Task objective >> Copy out all the data, word for word.

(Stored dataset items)
——

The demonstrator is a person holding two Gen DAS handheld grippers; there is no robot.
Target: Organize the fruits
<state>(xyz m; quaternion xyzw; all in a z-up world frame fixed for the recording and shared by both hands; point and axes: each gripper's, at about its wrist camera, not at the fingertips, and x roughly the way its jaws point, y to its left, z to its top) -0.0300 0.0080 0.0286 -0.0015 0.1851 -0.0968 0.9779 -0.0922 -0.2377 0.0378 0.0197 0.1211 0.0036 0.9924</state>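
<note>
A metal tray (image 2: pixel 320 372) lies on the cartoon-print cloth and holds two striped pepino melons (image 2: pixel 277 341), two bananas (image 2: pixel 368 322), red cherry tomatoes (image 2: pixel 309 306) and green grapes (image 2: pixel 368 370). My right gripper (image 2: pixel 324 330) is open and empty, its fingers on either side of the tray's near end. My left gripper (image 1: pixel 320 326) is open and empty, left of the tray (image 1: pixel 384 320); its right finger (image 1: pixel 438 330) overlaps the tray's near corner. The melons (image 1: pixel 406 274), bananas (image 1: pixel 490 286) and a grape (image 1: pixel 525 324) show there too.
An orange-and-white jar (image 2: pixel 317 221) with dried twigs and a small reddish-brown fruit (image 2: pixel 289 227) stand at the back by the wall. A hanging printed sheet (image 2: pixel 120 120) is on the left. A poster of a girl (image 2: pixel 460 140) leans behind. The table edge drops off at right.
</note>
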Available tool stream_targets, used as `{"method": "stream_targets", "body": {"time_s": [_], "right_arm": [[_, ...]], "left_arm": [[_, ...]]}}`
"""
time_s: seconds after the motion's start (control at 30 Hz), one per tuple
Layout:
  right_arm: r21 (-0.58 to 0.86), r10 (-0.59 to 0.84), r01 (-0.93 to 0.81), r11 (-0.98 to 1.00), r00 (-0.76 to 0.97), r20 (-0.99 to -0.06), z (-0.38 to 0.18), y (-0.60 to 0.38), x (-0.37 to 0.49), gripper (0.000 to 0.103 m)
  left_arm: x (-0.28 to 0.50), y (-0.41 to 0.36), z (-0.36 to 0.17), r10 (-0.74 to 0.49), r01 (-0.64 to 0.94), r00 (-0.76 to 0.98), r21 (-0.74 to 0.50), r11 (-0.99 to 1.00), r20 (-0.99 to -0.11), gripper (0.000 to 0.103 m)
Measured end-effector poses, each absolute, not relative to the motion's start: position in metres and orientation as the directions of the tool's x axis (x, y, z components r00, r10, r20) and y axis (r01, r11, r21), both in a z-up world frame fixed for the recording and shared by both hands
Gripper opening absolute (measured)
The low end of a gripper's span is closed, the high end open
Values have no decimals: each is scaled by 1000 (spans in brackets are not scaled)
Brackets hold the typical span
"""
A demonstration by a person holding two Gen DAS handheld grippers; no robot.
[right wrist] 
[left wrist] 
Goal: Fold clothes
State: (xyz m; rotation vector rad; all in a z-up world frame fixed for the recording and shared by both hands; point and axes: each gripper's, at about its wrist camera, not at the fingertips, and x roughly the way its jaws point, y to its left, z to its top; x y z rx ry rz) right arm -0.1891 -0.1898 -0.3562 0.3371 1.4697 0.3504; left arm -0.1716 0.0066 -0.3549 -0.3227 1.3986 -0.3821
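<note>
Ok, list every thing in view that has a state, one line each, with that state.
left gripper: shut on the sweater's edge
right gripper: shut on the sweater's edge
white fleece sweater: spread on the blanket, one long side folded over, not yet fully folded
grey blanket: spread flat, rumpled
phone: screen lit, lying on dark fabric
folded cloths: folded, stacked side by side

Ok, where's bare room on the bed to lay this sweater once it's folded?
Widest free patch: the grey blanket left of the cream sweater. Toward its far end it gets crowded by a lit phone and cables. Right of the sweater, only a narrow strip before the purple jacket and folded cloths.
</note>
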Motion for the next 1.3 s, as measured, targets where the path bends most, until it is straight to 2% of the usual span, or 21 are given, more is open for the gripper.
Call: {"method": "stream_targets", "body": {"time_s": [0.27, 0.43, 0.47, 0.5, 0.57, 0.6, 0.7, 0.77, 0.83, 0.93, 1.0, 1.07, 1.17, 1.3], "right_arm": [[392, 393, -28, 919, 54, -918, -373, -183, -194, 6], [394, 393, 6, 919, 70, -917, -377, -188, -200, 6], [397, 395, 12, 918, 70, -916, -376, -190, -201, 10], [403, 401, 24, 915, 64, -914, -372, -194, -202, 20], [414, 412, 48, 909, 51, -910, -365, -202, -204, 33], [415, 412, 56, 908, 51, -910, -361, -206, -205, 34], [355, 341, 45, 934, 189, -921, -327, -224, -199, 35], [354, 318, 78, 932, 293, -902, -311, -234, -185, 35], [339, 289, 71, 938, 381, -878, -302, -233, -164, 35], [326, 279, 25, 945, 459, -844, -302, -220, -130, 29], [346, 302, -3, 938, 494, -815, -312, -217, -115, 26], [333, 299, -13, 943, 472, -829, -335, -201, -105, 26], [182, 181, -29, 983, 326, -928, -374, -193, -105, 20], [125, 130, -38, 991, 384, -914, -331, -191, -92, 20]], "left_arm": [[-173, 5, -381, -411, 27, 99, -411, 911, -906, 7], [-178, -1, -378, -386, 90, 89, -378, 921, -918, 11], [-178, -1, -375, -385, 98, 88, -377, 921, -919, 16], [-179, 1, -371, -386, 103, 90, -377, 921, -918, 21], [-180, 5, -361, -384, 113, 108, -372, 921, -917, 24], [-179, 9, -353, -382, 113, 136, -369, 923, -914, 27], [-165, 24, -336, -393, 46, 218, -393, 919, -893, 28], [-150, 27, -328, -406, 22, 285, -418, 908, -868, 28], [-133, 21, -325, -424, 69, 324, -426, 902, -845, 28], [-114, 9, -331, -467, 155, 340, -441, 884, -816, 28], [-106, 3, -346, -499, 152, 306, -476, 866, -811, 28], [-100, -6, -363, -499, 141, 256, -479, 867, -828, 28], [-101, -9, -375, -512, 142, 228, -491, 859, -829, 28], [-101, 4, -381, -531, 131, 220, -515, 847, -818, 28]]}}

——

Answer below >>
The demonstrator is a person holding two Gen DAS handheld grippers; there is no robot.
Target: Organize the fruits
<state>(xyz m; quaternion xyzw; all in a z-up world frame fixed for the recording and shared by both hands; point and axes: each gripper's, at about its wrist camera, not at the fingertips, and x roughly the way its jaws point, y to its left, z to its top) -0.0300 0.0080 0.0286 -0.0015 0.1851 -0.0968 0.9779 -0.0922 -0.2377 0.0378 0.0197 0.1211 0.0036 0.9924</state>
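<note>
A metal tray (image 2: pixel 320 372) lies on the cartoon-print cloth and holds two striped pepino melons (image 2: pixel 277 341), two bananas (image 2: pixel 368 322), red cherry tomatoes (image 2: pixel 309 306) and green grapes (image 2: pixel 368 370). My right gripper (image 2: pixel 324 330) is open and empty, its fingers on either side of the tray's near end. My left gripper (image 1: pixel 320 326) is open and empty, left of the tray (image 1: pixel 384 320); its right finger (image 1: pixel 438 330) overlaps the tray's near corner. The melons (image 1: pixel 406 274), bananas (image 1: pixel 490 286) and a grape (image 1: pixel 525 324) show there too.
An orange-and-white jar (image 2: pixel 317 221) with dried twigs and a small reddish-brown fruit (image 2: pixel 289 227) stand at the back by the wall. A hanging printed sheet (image 2: pixel 120 120) is on the left. A poster of a girl (image 2: pixel 460 140) leans behind. The table edge drops off at right.
</note>
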Available tool stream_targets, used as `{"method": "stream_targets", "body": {"time_s": [_], "right_arm": [[_, ...]], "left_arm": [[_, ...]]}}`
"""
time_s: seconds after the motion's start (control at 30 Hz), one per tuple
Layout:
  right_arm: r21 (-0.58 to 0.86), r10 (-0.59 to 0.84), r01 (-0.93 to 0.81), r11 (-0.98 to 1.00), r00 (-0.76 to 0.97), r20 (-0.99 to -0.06), z (-0.38 to 0.18), y (-0.60 to 0.38), x (-0.37 to 0.49), gripper (0.000 to 0.103 m)
  left_arm: x (-0.28 to 0.50), y (-0.41 to 0.36), z (-0.36 to 0.17), r10 (-0.74 to 0.49), r01 (-0.64 to 0.94), r00 (-0.76 to 0.98), r21 (-0.74 to 0.50), r11 (-0.99 to 1.00), r20 (-0.99 to -0.11), gripper (0.000 to 0.103 m)
Measured end-effector poses, each absolute, not relative to the motion's start: position in metres and orientation as the directions of the tool's x axis (x, y, z components r00, r10, r20) and y axis (r01, r11, r21), both in a z-up world frame fixed for the recording and shared by both hands
Gripper opening absolute (measured)
The low end of a gripper's span is closed, the high end open
Values have no decimals: each is scaled by 1000 (spans in brackets are not scaled)
Brackets hold the typical span
"""
A demonstration by a person holding two Gen DAS handheld grippers; no robot.
[right wrist] 
[left wrist] 
Goal: Fold clothes
State: (xyz m; rotation vector rad; all in a z-up world frame fixed for the recording and shared by both hands; point and axes: each gripper's, at about its wrist camera, not at the fingertips, and x roughly the way its jaws point, y to its left, z to its top; x y z rx ry rz) right arm -0.1891 -0.1898 -0.3562 0.3371 1.4697 0.3504; left arm -0.1716 0.0066 -0.3549 -0.3227 1.3986 -0.3821
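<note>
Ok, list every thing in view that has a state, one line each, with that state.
left gripper: shut on the sweater's edge
right gripper: shut on the sweater's edge
white fleece sweater: spread on the blanket, one long side folded over, not yet fully folded
grey blanket: spread flat, rumpled
phone: screen lit, lying on dark fabric
folded cloths: folded, stacked side by side

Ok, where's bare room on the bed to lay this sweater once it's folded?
Widest free patch: the grey blanket left of the cream sweater. Toward its far end it gets crowded by a lit phone and cables. Right of the sweater, only a narrow strip before the purple jacket and folded cloths.
</note>
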Motion for the next 1.3 s, as measured, targets where the path bends most, until it is straight to 2% of the usual span, or 21 are given, more is open for the gripper.
Call: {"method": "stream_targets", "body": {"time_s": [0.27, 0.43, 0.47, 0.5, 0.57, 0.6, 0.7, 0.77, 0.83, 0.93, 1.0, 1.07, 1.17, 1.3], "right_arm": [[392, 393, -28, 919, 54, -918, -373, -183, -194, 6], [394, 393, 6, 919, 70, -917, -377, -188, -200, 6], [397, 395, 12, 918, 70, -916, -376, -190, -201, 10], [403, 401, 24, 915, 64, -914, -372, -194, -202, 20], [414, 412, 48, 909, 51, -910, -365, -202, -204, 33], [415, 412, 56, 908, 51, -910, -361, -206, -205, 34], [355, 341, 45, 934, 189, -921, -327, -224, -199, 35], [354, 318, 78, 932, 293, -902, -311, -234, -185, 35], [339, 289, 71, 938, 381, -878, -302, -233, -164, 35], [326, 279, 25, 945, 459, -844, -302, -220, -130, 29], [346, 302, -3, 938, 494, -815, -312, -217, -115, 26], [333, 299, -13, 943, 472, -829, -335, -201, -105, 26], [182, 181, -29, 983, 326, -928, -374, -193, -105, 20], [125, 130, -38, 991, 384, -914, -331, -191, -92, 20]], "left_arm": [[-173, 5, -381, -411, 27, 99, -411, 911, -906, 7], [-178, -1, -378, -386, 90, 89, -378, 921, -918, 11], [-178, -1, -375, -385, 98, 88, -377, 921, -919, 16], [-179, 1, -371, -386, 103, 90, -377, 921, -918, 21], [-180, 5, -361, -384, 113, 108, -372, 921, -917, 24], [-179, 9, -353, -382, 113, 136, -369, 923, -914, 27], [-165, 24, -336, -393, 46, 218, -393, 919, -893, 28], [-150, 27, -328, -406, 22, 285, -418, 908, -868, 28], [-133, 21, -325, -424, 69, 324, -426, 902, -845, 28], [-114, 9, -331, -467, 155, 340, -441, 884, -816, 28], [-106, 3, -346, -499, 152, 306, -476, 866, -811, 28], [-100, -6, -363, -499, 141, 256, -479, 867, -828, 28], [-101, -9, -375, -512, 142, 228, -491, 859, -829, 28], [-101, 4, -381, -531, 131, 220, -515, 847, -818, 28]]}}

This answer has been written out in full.